17. Packed Meal

221 31 0
                                    

    Karena kesibukanku dengan olimpiade ini, aku jadi jarang bergabung lagi dengan teman-temanku. Semoga saja mereka tidak ikut-ikutan yang lain untuk memojokkanku. Beberapa orang masih saja mengutarakan kebenciannya padaku setelah kasus ponsel Abil, ditambah dengan sikap Pak Ilham yang terbilang terlalu lunak padaku.

    "Kenapa sih melamun aja? Gak makan?" 

    Aku sedikit tersentak dengan kehadiran Yusuf yang tiba-tiba. Dia mengambil posisi duduk di sampingku dengan jarak yang cukup jauh. "Aku gak bawa bekal," jawabku.

    "Kalau gitu mau makan bareng? Kebetulan aku bawanya terlalu banyak, cukup untuk dimakan berdua." Yusuf mengasongkan kotak bekal berwarna merah yang ukurannya lumayan besar. Aroma sedap dari kotak bekal itu tercium saat Yusuf membuka tutupnya.

    "Wah nasi goreng!" seruku dengan mata berbinar. Kelihatannya menggoda, aku jadi tidak sabar untuk mencicipi.

    "Mau?" tawar Yusuf. Aku diam saja dan menatap Yusuf sambil cengengesan. "Aku juga bawa sendok lebih, gak apa-apa kan makan berdua sama aku?" lanjutnya. 
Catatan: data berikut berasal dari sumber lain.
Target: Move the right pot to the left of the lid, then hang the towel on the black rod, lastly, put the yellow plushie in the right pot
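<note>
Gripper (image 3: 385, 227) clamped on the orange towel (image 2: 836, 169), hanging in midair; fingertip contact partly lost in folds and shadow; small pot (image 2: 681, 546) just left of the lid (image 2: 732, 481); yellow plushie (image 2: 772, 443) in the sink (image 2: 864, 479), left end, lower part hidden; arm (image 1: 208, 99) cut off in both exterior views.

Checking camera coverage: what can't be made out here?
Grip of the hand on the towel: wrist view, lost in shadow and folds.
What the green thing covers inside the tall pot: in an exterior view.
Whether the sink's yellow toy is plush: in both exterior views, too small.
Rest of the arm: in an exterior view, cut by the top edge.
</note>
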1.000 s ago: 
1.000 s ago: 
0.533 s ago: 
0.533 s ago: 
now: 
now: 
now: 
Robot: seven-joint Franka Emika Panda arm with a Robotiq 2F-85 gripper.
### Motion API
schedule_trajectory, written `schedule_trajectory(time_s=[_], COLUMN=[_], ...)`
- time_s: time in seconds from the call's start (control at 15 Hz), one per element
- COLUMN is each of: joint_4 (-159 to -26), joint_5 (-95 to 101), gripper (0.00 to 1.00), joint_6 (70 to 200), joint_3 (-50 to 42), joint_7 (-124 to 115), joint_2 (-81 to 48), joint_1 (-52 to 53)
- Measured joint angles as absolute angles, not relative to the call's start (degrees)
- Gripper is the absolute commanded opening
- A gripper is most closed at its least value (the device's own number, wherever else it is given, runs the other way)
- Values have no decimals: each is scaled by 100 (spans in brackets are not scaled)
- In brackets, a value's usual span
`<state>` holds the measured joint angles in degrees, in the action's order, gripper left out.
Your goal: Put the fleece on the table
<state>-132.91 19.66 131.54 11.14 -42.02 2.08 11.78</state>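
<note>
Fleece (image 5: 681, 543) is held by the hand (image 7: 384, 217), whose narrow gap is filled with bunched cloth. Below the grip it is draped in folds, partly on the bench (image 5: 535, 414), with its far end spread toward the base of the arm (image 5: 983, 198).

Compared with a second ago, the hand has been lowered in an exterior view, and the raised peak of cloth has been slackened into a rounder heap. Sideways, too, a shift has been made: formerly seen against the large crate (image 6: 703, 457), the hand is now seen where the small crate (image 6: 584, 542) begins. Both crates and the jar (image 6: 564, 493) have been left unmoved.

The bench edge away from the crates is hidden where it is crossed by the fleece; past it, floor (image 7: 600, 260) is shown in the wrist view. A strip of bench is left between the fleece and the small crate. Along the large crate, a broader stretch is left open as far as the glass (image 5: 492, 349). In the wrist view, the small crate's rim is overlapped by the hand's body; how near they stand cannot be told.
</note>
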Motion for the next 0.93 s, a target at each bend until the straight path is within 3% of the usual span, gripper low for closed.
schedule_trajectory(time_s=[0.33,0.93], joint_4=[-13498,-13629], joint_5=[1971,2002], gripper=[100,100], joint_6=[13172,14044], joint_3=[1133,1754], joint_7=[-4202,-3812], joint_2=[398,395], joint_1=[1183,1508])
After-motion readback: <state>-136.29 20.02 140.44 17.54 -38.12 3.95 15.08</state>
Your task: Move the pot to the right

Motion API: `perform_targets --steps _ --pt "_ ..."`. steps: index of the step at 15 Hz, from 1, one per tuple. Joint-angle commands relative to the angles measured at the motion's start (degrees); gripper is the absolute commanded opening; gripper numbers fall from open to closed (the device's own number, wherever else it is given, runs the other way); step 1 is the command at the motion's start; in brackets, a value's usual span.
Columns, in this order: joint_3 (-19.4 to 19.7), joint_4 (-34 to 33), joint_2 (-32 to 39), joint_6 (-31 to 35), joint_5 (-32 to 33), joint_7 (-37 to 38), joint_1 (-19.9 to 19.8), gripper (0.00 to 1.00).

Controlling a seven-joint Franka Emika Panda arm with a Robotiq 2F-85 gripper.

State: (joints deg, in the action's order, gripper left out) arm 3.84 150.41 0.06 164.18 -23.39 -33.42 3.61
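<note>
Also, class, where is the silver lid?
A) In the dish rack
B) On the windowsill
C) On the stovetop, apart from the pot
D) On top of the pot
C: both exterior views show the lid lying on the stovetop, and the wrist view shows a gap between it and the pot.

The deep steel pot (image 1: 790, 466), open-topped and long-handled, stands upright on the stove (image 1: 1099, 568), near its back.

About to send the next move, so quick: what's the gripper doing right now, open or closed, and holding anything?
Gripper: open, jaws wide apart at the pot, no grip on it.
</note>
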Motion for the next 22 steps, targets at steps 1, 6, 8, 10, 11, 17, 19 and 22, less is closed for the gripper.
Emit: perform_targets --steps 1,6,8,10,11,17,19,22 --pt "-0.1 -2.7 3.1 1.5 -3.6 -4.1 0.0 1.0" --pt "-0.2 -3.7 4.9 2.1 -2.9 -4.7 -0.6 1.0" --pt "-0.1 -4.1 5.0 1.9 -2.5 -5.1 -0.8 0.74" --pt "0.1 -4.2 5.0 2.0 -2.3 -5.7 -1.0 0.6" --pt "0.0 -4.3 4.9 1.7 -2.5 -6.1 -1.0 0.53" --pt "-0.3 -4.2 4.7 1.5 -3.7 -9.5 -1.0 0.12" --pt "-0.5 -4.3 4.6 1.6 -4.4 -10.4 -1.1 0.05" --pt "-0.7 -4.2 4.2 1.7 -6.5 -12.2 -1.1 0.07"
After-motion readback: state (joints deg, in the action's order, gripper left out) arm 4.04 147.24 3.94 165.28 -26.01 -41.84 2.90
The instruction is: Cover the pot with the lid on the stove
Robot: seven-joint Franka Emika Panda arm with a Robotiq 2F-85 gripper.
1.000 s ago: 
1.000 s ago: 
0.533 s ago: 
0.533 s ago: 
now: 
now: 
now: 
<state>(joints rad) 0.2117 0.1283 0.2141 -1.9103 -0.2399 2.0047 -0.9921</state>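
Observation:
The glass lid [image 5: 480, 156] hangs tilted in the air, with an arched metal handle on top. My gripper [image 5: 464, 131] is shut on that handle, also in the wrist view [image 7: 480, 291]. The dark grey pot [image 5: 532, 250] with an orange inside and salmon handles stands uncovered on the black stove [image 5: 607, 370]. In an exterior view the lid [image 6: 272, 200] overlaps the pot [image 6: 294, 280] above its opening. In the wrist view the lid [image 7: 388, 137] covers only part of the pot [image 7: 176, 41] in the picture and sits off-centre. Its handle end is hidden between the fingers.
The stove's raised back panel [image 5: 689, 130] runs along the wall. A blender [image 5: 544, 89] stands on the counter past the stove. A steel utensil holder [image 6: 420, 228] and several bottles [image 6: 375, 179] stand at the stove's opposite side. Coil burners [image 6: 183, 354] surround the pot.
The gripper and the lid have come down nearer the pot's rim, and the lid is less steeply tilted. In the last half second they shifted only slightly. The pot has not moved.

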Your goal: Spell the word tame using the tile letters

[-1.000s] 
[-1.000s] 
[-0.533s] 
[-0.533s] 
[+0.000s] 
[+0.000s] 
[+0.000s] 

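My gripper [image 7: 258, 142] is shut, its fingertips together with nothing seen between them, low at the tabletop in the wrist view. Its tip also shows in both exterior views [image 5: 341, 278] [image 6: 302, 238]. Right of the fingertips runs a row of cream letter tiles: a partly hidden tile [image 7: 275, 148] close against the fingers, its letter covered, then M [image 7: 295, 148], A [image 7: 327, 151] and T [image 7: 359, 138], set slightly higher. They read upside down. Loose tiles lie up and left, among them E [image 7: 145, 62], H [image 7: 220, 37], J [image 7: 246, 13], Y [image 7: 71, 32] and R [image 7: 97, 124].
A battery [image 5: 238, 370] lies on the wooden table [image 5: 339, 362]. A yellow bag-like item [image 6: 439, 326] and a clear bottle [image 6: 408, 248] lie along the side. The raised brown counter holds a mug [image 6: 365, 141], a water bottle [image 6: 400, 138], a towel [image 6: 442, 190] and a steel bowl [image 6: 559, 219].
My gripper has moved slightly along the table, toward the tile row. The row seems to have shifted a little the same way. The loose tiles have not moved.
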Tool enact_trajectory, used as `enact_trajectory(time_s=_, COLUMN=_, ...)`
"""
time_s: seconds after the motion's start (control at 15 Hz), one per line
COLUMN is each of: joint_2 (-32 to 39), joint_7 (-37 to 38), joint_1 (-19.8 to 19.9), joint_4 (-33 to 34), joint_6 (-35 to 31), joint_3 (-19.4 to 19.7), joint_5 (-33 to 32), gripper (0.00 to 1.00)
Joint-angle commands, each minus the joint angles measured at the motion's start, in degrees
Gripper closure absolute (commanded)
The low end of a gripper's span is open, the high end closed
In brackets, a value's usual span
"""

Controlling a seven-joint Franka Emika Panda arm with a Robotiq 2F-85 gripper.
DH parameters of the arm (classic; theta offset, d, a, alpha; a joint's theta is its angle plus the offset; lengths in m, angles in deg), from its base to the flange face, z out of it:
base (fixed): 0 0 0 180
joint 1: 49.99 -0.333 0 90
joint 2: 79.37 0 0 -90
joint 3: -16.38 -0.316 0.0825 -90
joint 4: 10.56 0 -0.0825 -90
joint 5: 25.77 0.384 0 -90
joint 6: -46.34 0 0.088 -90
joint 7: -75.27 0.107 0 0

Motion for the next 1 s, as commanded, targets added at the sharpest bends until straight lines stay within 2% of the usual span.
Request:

    "Gak apa-apa, lagian aku senang kok udah dikasih makanan gini. Makasih ya!"

    Yusuf tersenyum. Dia ini tahu saja kalau aku sedang lapar. Berhubung aku tidak punya uang jajan dan tidak bawa bekal, lebih baik aku terima saja. Rezeki itu gak boleh ditolak, daripada nanti aku kelaparan. Kemudian, kami berdo'a lalu mulai makan bersama.

    "Wuahh, ini enak banget! Mama kamu jago masak, ya?" tanyaku. Sungguh, ini enak sekali dibandingkan dengan nasi goreng yang dijual di pinggir jalan. Bahkan menurutku, jauh lebih enak nasi goreng ini daripada nasi goreng buatan Mama.

    Terkadang buatan Mama suka berminyak, bukan kadang lagi sih tapi selalu. Sedangkan milik Yusuf sama sekali tidak berminyak, sudah begitu nasinya pun tidak keras, rasanya benar-benar enak.

    "Ini buatan aku sendiri, Bil." Sukses aku melongo, menatap Yusuf tidak percaya. Ternyata dia jago masak! Benar-benar calon imam idaman. Kalau gini caranya aku mau deh dinikahin sama Yusuf sekarang juga. Hehe. Bercanda.

    "Keren!" sahutku tersanjung. "Beruntung banget aku bisa makan masakan kamu yang super enak ini. Untung aja kamu masaknya kebanyakan, hehe."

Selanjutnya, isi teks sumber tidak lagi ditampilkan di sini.